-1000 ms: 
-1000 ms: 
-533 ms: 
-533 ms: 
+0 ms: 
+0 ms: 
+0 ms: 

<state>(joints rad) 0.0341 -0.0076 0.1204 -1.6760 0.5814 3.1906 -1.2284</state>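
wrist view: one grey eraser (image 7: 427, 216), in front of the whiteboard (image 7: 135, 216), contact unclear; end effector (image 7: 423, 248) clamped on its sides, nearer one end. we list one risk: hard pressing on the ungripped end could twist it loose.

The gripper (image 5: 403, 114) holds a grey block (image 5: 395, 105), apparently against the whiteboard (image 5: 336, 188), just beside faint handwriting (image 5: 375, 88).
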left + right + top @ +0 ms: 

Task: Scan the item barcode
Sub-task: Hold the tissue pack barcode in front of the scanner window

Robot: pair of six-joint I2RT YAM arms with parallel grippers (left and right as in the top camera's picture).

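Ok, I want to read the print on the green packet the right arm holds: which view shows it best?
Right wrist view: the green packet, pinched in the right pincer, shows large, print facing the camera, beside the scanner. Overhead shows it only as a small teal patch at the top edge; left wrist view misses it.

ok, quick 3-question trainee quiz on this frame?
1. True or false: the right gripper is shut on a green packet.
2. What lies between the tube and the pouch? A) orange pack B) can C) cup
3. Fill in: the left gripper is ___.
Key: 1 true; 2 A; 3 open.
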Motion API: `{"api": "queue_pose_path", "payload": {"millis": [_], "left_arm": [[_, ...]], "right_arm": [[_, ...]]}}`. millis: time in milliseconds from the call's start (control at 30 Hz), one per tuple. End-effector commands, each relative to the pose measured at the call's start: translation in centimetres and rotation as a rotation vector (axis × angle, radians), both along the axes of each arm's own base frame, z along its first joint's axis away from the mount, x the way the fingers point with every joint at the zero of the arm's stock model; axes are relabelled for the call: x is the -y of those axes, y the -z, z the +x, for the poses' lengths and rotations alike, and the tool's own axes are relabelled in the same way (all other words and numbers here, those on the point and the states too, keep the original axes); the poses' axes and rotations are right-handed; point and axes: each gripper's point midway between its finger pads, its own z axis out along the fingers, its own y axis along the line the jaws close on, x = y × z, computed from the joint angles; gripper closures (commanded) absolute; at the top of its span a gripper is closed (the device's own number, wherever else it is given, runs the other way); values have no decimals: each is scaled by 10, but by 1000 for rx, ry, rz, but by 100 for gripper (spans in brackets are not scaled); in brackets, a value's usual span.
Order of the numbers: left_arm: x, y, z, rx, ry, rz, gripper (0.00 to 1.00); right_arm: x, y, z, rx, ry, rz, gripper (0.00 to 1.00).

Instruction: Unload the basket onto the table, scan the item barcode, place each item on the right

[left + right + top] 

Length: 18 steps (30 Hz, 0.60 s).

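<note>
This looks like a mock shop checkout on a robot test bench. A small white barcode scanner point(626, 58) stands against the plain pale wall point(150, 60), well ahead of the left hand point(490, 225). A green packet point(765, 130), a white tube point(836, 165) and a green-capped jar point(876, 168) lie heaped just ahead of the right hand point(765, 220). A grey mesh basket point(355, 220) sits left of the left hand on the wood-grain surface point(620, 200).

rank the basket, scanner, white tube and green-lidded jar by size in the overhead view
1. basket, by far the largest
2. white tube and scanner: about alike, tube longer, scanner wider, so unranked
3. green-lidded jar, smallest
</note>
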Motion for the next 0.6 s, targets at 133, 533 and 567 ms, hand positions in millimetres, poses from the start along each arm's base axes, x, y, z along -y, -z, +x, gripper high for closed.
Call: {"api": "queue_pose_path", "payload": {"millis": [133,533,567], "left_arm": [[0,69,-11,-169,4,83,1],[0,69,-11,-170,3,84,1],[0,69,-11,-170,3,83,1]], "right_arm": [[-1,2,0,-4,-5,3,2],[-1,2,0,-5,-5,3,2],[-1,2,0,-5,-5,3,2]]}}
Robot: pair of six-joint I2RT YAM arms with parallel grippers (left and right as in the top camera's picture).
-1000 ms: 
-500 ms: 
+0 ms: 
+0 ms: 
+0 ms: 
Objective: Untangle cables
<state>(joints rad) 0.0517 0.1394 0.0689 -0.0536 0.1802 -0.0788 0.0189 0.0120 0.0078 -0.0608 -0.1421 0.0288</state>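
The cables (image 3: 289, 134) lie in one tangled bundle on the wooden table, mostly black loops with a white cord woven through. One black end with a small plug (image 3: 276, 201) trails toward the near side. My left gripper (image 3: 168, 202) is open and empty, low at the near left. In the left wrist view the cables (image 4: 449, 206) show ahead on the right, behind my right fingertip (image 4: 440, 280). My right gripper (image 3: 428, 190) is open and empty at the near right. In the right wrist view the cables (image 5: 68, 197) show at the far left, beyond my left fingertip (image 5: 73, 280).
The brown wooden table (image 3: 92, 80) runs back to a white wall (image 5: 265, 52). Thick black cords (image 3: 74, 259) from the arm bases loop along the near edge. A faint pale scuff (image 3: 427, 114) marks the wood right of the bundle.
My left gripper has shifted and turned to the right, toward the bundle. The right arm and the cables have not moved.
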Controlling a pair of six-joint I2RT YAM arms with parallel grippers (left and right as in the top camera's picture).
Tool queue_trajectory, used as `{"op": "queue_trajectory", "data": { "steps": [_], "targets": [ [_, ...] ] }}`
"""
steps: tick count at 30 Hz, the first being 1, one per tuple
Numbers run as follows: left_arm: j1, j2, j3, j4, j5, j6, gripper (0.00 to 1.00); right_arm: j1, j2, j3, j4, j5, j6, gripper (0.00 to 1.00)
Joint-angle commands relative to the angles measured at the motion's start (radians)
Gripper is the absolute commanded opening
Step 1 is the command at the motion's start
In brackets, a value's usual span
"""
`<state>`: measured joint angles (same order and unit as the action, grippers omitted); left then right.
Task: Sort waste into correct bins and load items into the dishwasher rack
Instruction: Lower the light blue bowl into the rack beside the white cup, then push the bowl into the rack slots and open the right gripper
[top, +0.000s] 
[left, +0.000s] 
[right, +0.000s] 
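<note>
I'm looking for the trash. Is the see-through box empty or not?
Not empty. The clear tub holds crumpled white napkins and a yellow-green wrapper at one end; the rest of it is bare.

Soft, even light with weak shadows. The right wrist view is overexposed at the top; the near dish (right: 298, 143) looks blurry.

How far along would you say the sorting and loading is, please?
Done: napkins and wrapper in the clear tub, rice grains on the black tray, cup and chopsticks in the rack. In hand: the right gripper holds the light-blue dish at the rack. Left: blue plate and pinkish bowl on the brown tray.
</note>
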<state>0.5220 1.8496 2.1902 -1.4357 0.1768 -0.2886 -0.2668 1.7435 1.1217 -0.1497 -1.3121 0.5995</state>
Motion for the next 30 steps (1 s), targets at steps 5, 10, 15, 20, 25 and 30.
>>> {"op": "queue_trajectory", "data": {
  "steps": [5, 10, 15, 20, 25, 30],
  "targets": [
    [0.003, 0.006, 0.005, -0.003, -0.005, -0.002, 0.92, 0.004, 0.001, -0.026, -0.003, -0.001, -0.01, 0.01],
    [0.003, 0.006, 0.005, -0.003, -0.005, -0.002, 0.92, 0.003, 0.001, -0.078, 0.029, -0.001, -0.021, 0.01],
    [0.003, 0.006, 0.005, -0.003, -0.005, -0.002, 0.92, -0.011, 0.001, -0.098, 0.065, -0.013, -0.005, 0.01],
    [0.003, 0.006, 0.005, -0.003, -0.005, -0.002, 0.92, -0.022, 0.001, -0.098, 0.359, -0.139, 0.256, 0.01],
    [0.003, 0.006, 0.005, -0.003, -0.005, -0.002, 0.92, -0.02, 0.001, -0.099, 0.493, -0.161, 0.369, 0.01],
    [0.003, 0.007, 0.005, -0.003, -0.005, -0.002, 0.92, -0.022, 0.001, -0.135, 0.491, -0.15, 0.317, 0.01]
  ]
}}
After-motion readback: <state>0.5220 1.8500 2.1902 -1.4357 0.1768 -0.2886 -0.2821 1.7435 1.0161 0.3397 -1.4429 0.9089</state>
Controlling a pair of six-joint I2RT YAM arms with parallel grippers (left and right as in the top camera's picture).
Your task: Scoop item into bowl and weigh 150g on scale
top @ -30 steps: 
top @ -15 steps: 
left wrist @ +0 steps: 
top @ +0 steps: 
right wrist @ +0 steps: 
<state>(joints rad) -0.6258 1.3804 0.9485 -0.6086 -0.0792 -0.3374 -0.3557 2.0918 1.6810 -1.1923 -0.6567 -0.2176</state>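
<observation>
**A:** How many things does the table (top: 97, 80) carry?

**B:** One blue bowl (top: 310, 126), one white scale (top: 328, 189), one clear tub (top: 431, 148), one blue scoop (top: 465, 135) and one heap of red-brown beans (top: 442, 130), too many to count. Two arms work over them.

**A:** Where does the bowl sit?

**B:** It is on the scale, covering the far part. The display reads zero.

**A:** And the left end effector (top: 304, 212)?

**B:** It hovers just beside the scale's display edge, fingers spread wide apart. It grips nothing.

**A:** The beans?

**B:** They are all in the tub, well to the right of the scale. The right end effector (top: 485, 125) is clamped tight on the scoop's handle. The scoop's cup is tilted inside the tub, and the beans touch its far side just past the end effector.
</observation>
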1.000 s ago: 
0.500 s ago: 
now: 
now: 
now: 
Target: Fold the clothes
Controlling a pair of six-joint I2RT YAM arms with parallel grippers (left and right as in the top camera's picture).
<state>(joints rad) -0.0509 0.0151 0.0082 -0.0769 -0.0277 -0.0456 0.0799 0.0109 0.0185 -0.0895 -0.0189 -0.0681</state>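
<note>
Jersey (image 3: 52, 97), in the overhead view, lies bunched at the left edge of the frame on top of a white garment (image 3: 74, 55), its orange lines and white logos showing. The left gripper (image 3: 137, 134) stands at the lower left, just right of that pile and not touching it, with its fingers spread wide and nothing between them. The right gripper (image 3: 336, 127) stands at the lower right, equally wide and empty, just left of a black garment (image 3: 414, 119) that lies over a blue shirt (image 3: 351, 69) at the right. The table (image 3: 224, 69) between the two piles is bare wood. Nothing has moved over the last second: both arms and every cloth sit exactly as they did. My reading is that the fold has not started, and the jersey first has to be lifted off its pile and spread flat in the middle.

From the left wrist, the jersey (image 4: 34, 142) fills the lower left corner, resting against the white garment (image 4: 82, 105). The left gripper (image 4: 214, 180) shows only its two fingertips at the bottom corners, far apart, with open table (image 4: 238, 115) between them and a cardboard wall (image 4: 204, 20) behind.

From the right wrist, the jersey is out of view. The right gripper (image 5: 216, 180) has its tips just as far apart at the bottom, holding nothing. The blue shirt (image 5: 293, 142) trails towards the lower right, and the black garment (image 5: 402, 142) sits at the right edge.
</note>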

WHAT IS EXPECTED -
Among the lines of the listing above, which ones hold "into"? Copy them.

RESPONSE BELOW -
Task: Sort waste into correct bins and load items into the dishwasher rack
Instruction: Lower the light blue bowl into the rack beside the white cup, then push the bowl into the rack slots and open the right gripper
Your task: Scoop item into bowl and weigh 150g on scale

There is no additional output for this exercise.